Educational psychologist’s asses’ children in school, working with the class teacher to identify how a child learns. They look at the individual learners who have been identified as gifted and talented or with learning difficulties and provided a detailed report discussing what external and internal factors may impact on the child’s ability to learn. The educational psychologist will report on areas including physical development; communication; cognitive; educational attainment; approaches and attitude to learning; social emotional behaviour; independence/self hep skills; child’s views; parents views and factors impacting on progress. The report will detail recommendations to the school and if the child has a Statement of Special Needs to the Local Authority. The recommendations will include the type of provision a child needs to learn, the type of environment and the type of strategies that will support the child to achieve their full potential.
Speech and Language Therapists (SaLT) provide expertise in language, communication and swallowing disorders. They will assess the child in clinic and work closely with allied professionals to provide support. During the assessment they will provide a differential diagnosis, interventions and management for children with difficulties. They work closely with the child’s family; paediatricians; SENCO’s; teachers etc. to provide strategies and techniques to reduce the impact these difficulties have on the child’s learning.
SaLT’s work with children who have difficulties including articulation delay; phonological delay; phonological disorder; developmental language delay; developmental language disorder; specific language impairment, dysphagia; dysfluency; social communication disorder; voice disorder; cleft lip/palate and oral dyspraxia.
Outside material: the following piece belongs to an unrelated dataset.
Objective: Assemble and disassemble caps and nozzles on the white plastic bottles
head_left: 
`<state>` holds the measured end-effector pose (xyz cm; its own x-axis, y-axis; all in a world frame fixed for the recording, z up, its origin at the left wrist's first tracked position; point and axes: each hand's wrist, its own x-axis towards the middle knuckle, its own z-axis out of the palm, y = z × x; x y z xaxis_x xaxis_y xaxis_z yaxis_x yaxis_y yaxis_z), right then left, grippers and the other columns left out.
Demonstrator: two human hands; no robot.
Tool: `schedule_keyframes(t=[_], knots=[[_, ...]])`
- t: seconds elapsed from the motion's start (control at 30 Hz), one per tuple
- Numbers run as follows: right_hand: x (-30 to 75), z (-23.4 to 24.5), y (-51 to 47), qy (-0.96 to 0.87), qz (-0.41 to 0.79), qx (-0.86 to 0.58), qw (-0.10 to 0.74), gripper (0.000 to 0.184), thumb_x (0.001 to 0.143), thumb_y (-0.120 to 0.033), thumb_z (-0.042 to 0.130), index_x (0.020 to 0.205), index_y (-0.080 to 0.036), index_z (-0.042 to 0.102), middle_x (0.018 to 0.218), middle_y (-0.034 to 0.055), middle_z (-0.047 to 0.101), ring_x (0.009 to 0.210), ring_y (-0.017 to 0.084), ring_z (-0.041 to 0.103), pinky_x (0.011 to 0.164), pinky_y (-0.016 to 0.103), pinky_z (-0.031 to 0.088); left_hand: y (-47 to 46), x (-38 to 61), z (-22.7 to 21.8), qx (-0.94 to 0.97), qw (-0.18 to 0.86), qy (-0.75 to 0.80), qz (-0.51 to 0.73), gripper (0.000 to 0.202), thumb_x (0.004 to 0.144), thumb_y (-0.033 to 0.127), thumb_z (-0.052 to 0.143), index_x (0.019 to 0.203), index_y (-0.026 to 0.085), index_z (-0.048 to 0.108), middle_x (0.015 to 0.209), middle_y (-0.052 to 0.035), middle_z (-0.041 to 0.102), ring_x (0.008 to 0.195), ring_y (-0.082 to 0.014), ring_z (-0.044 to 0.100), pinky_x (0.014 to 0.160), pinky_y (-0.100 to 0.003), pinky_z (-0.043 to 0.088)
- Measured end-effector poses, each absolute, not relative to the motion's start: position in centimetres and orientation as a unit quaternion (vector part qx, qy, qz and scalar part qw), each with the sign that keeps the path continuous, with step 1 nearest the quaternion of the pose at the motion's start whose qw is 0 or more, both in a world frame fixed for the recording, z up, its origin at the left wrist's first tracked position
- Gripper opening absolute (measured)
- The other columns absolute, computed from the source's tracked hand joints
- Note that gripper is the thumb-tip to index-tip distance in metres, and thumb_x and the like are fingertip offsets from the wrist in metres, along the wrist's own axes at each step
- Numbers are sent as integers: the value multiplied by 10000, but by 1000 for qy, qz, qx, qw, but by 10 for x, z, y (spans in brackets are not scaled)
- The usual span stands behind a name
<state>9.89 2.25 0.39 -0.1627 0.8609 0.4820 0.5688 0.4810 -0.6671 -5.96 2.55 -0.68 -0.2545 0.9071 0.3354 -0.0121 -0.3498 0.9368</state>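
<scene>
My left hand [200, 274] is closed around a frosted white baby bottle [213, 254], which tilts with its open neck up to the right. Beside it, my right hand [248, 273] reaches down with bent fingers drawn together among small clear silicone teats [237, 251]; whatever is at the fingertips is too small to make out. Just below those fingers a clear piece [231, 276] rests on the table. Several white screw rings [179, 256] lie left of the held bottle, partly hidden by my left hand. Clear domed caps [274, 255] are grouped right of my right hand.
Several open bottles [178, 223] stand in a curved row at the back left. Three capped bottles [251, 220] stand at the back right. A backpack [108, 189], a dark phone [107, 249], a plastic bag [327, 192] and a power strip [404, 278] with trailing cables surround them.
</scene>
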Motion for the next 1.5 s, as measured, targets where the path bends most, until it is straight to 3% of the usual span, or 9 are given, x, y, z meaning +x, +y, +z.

A SaLT uses their discretion to identify if a child’s SaLT difficulty is an educational requirement or not and where is should be situated on the child’s Statement of Special Needs.
Occupational Therapist’s (OT) asses and treat physical and psychiatric conditions using specific activities to prevent disability and promote independence in daily life. They work with a wide range of people including children and young people to support them to overcome their disability. OT will work with children who have been given a diagnosis and will implement strategies which will support the child become part of the child’s daily tasks. They deliver support to children with diagnosis’ including physical disability and Cerebral Palsy; Developmental Co-ordination Disorder (DCD)/Dyspraxia; Autism Spectrum Disorder (ASD); Attention Deficit Hyperactivity Disorder (ADHD); Sensory Processing Disorders; Significant Development Delay and Chronic Fatigue Syndrome (CFS).
These are only a few of the many professionals working with children and young people to provide strategies and on-going support to ensure that the child’s need are met and that they are placed in the best possible education environment. Working together to provide a multi-agency approach will ensure a positive outcome for the child and their family enhancing and enabling the child to achieve their full potential.